Open AccessModeling Tumor Growth and Treatment Resistance Dynamics Characterizes Different Response to Gefitinib or Chemotherapy in Non‐Small Cell Lung Cancer
Author(s) -
Nagase Mario,
Aksenov Sergey,
Yan Hong,
Dunyak James,
AlHuniti Nidal
Publication year - 2020
Publication title -
cpt: pharmacometrics and systems pharmacology
Language(s) - English
Resource type - Journals
SCImago Journal Rank - 1.53
H-Index - 37
ISSN - 2163-8306
DOI - 10.1002/psp4.12490
Subject(s) - gefitinib , lung cancer , epidermal growth factor receptor , chemotherapy , oncology , medicine , egfr inhibitors , drug resistance , cancer , erlotinib , cancer research , biology , microbiology and biotechnology
Differences in the effect of gefitinib and chemotherapy on tumor burden in non‐small cell lung cancer remain to be fully understood.
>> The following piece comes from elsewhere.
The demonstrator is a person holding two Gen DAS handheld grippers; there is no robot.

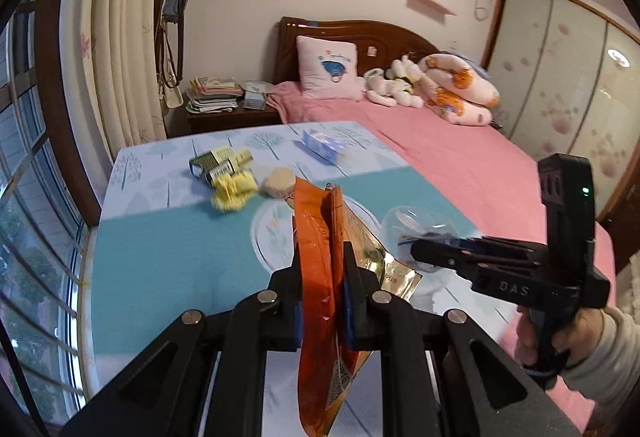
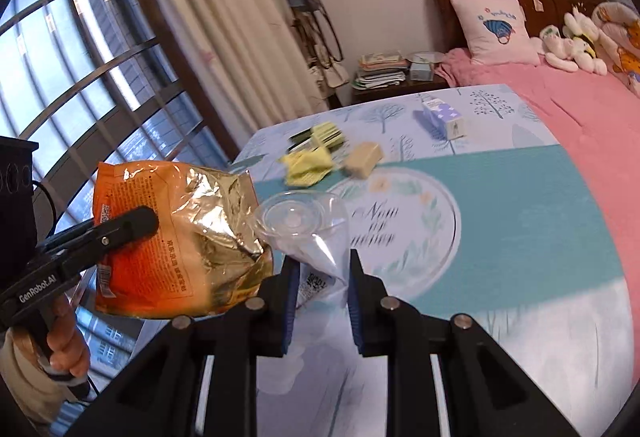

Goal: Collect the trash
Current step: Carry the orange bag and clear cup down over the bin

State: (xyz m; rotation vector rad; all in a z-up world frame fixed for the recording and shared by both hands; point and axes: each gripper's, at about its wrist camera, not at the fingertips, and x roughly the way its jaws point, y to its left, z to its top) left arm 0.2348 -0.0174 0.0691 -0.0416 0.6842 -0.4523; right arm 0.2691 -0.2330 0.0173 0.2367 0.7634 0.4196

Using a Bayesian hierarchical model of tumor size dynamics, we estimated the rates of tumor growth and treatment resistance for patients in the Iressa Pan‐Asia Study study (NCT00322452). The following relationships characterize greater efficacy of gefitinib in epidermal growth factor receptor ( EGFR ) positive tumors: Maximum drug effect is, in decreasing order, gefitinib in EGFR ‐positive, chemotherapy in EGFR ‐positive, chemotherapy in EGFR ‐negative, and gefitinib in EGFR ‐negative tumors; the rate of resistance emergence is, in increasing order: gefitinib in EGFR positive, chemotherapy in EGFR positive, while each is plausibly similar to the rate in EGFR negative tumors, which are estimated with less certainty. The rate of growth is smaller in EGFR ‐positive than in EGFR ‐negative fully resistant tumors, regardless of treatment. The model can be used to compare treatment effects and resistance dynamics among different drugs.